| ACTION ITEM |
Transcribe each line of the records below exactly, excluding any embedded images.

| DATA PROVIDED |
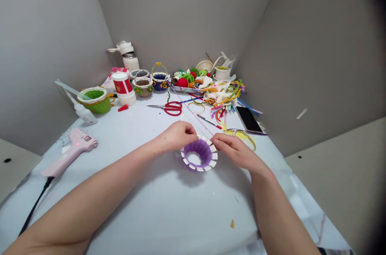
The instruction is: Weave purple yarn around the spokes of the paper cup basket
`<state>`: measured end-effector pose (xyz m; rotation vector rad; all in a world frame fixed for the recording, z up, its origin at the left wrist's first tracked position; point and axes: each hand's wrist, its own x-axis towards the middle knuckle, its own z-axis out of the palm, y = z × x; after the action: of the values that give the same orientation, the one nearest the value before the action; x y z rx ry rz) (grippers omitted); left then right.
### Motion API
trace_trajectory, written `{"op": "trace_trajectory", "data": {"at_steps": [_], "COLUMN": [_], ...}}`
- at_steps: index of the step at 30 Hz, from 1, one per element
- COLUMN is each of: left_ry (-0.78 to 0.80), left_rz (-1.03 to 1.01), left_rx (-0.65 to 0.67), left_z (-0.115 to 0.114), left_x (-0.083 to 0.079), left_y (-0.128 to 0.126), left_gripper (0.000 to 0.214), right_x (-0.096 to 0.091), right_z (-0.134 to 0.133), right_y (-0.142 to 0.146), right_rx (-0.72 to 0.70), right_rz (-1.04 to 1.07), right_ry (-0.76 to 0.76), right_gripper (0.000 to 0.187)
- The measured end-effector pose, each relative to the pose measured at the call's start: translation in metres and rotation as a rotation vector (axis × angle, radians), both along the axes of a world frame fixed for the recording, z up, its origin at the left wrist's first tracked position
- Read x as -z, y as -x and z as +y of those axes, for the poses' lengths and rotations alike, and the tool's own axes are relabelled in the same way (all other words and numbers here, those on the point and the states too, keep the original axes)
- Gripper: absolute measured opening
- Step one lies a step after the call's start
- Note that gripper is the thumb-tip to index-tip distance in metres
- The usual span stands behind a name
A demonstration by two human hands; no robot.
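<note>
A small paper cup (184, 158) stands tilted between my hands, its rim cut into white tabs folded outward and its inside lined with purple yarn (208, 154). My left hand (181, 136) pinches the far left part of the rim, fingers curled. At the right side of the rim, my right hand (233, 148) is closed with thumb and forefinger together where a thin purple strand (193, 113) arrives from the back of the table. The fingertips partly hide what each hand grips.
A pink glue gun (74, 152) lies at left with its cord. Red-handled scissors (172, 108), a pen (209, 121) and a phone (249, 119) lie beyond my hands. Finished little baskets (143, 87), a green basket (95, 101), a glue bottle (85, 114) and yarn scraps (223, 93) line the back.
</note>
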<state>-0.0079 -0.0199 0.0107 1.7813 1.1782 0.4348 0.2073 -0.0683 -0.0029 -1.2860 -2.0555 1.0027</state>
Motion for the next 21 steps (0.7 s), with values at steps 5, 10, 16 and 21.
{"op": "trace_trajectory", "data": {"at_steps": [5, 10, 16, 21], "left_ry": [-0.020, 0.002, -0.018, 0.011], "left_rz": [0.044, -0.064, -0.078, -0.072], "left_rx": [0.039, 0.097, 0.090, 0.045], "left_z": [-0.003, -0.004, 0.000, 0.002], "left_x": [-0.008, -0.002, 0.009, 0.011], "left_y": [0.001, -0.004, -0.006, -0.003], "left_gripper": [0.017, 0.024, 0.027, 0.025], "right_x": [0.002, 0.004, 0.005, 0.002], "right_z": [-0.001, -0.003, -0.001, 0.003], "right_y": [0.007, 0.016, 0.011, -0.003], "right_rx": [0.029, 0.043, 0.047, 0.080], "right_rz": [0.008, 0.008, 0.003, -0.024], "right_ry": [0.011, 0.010, -0.023, -0.072], "right_gripper": [0.033, 0.031, 0.036, 0.021]}}
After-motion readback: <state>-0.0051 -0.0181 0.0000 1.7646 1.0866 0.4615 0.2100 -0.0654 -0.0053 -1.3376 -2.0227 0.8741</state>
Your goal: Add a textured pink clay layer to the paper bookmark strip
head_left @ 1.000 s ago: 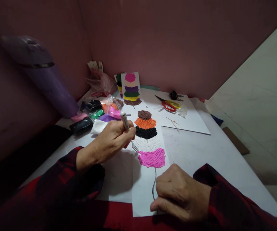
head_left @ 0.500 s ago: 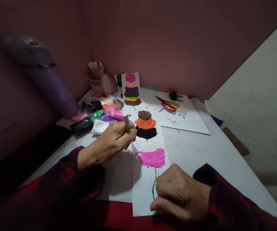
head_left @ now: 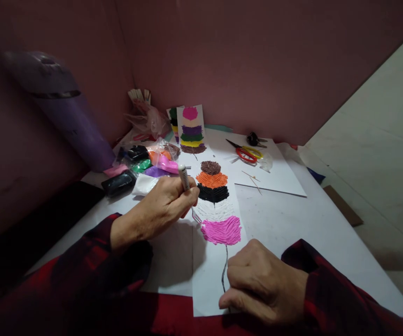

| ANSWER BOX |
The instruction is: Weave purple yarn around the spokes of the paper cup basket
`<state>`: measured end-effector pose (xyz m; rotation vector rad; all in a world frame fixed for the recording, z up, its origin at the left wrist's first tracked position; point and axes: each hand's wrist, its own x-axis towards the middle knuckle, its own z-axis out of the palm, y = z × x; after the action: of the values that give the same orientation, the one nearest the value before the action; x y z rx ry rz) (grippers omitted); left then right.
### Motion API
trace_trajectory, written `{"op": "trace_trajectory", "data": {"at_steps": [_], "COLUMN": [_], ...}}`
- at_steps: index of the step at 30 Hz, from 1, one per element
- COLUMN is each of: left_ry (-0.78 to 0.80), left_rz (-1.03 to 1.01), left_rx (-0.65 to 0.67), left_z (-0.115 to 0.114), left_x (-0.083 to 0.079), left_y (-0.128 to 0.126), left_gripper (0.000 to 0.214), right_x (-0.096 to 0.091), right_z (-0.134 to 0.133), right_y (-0.142 to 0.146), right_rx (-0.72 to 0.70), right_rz (-1.04 to 1.07), right_ry (-0.76 to 0.76), right_gripper (0.000 to 0.187)
- The measured end-effector pose, each relative to the pose measured at the call's start: translation in metres and rotation as a rotation vector (axis × angle, radians), both along the axes of a world frame fixed for the recording, z up, its origin at the left wrist's first tracked position
- Read x as -z, y as -x and z as +y of those axes, for the poses' lengths and rotations alike, and the tool's own axes are relabelled in the same way (all other words and numbers here, those on the point and the states too, keep the original axes)
- Gripper: absolute measured opening
- Step one lies a step after the call's start
- Note that gripper is the thumb-tip to index-tip distance in metres
- The usual span stands behind a name
A demonstration by two human hands; no robot.
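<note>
A small paper cup (184, 158) stands tilted between my hands, its rim cut into white tabs folded outward and its inside lined with purple yarn (208, 154). My left hand (181, 136) pinches the far left part of the rim, fingers curled. At the right side of the rim, my right hand (233, 148) is closed with thumb and forefinger together where a thin purple strand (193, 113) arrives from the back of the table. The fingertips partly hide what each hand grips.
A pink glue gun (74, 152) lies at left with its cord. Red-handled scissors (172, 108), a pen (209, 121) and a phone (249, 119) lie beyond my hands. Finished little baskets (143, 87), a green basket (95, 101), a glue bottle (85, 114) and yarn scraps (223, 93) line the back.
</note>
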<state>-0.0079 -0.0199 0.0107 1.7813 1.1782 0.4348 0.2073 -0.0683 -0.0029 -1.2860 -2.0555 1.0027</state>
Motion for the next 21 steps (0.7 s), with values at steps 5, 10, 16 and 21.
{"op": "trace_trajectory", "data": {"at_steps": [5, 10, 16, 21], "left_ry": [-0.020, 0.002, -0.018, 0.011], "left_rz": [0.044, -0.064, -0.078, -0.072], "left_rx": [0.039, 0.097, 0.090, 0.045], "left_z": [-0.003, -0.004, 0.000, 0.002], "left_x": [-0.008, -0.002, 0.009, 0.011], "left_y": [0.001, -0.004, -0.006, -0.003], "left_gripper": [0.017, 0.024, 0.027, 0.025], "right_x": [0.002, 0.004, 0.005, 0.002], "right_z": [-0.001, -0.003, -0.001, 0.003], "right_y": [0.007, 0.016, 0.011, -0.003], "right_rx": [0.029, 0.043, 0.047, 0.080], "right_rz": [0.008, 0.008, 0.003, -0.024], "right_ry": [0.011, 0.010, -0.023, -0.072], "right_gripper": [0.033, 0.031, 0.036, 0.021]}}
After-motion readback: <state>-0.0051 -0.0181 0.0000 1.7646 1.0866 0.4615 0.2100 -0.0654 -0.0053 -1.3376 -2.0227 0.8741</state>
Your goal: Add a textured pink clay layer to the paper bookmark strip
head_left @ 1.000 s ago: 
head_left @ 0.500 s ago: 
head_left @ now: 

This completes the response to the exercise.